In order to facilitate the calculations for interested researchers and breeders, we make an R-script named classifyELISA.r freely available as a Supplementary file. The script reads in a file (TrainingSet.txt) containing the OD measurements that are labelled with either “resistant” or “susceptible”. Empirical density functions are calculated from which 10,000 small samples are drawn. The size of the small samples is the same as in the file of data to be classified (DataSet.txt). Both input files are also made available. After the calculation of sample means and Bayes factors for each small sample, optimal cutoff values are determined in a ROC analysis for both mean OD values and Bayes factors. These cutoff values are applied to classify the new data set provided in the file DataSet.txt. The results are written in the file PredictionSet.txt.

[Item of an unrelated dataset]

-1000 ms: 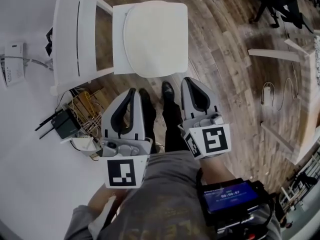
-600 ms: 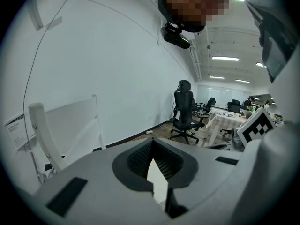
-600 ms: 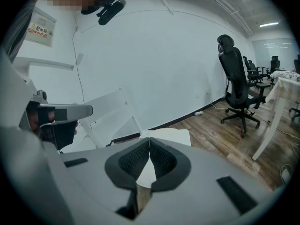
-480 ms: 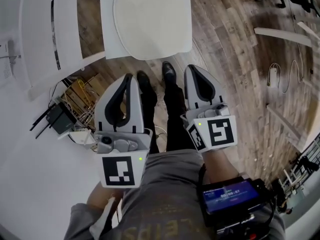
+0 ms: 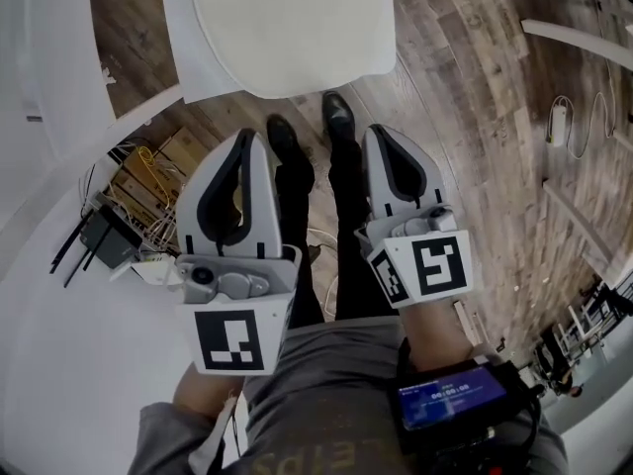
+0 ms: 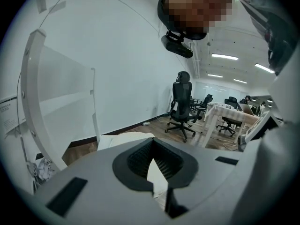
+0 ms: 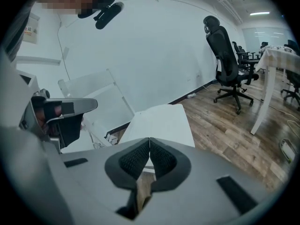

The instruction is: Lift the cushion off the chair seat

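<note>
The round-edged white cushion [image 5: 292, 23] lies on the white chair's seat [image 5: 176, 52] at the top of the head view. It shows again past the jaws in the left gripper view [image 6: 123, 139] and the right gripper view [image 7: 161, 123]. My left gripper [image 5: 252, 139] and right gripper [image 5: 381, 133] hang side by side short of the seat's front edge, above the person's legs. Both point toward the chair. In each the pads meet at the tips, with nothing between them. Neither touches the cushion.
The chair's slatted back [image 5: 59, 57] stands at the left. A black router [image 5: 99, 236] with tangled cables lies on the floor at the left. The person's shoes [image 5: 336, 117] stand just before the seat. A black office chair [image 7: 225, 64] and white table legs [image 5: 579, 33] are to the right.
The chair and cushion have slid toward the top of the head view and grown larger. Both grippers stay shut and side by side in front of the person.
</note>
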`<control>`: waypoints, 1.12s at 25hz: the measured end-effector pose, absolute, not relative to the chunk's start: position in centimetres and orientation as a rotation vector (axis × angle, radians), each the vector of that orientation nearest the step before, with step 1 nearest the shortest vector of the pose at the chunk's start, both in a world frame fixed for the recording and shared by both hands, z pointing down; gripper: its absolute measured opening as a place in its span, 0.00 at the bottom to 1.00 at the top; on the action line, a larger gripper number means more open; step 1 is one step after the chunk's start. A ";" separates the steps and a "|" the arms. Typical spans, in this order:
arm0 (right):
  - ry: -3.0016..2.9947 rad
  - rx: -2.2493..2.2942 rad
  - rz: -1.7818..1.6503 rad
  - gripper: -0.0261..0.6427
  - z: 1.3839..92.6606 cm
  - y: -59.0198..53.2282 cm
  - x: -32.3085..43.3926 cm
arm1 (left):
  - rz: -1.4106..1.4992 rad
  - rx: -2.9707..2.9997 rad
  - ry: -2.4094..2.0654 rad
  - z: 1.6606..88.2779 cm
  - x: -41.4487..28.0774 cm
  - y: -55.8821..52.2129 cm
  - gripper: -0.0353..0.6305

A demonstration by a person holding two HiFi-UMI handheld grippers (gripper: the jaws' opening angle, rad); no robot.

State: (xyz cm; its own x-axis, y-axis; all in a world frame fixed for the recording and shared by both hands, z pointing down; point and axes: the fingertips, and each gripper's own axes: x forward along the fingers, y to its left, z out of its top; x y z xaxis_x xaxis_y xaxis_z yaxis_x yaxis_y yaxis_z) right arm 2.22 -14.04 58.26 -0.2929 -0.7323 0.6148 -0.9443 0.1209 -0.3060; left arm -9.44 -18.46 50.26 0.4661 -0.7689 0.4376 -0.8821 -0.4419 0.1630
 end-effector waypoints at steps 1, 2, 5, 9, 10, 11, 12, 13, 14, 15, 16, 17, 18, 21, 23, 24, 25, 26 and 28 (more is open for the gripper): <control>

4. Discussion and Conclusions

We have shown in a simulation study that if a representative training set containing absorbance readings from ELISA together with a reliably assigned class label is available, small samples can be classified quite accurately. In more detail, our endeavours were two-fold. First, we wanted to improve a very simple decision procedure in which the average of few values is taken and compared to some conventional threshold, e.g., an average OD of 0.5. If the sample average is below this cutoff, the corresponding genotype is considered as resistant and is selected for further breeding towards rhizomania resistance. Otherwise, it is rejected. We have shown that in a ROC analysis the choice of the cutoff can be optimised in the sense that for it the distance between false positive and true positive rate is maximised. This simple decision strategy yielded surprisingly good results even for samples of size $n=2$ (FPR = 0.07, TPR = 0.85).

Secondly, we calculated the Bayes factor for each sample based upon the empirical density functions that were derived from the training set and used it as predictor in a further ROC analysis. We found that the Bayes factor is a predictor that is superior to the average OD value for all sample sizes under investigation. Using the Bayes factor as a predictor, a TPR over 0.99 and a FPR below 0.01 can be expected for $n\ge 5$. This performance would be achieved with the average OD strategy only for $n\ge 8$.

Given that the calculation of the Bayes factor is relatively straightforward, applying the decision strategy based upon the Bayes factor could contribute to improving the selection procedure in corporate or academic settings by 3 to 4 percentage points in TPR and FPR for $n=3$ with the advantage becoming less pronounced for larger samples.

We anticipate that our deliberations can be transferred to similar settings where binary decisions have to be made based upon small samples given approximate distributions of measurements in the two classes. Possible knowledge about the occurrence of the two classes could be considered by specifying prior probabilities in the Bayes factors.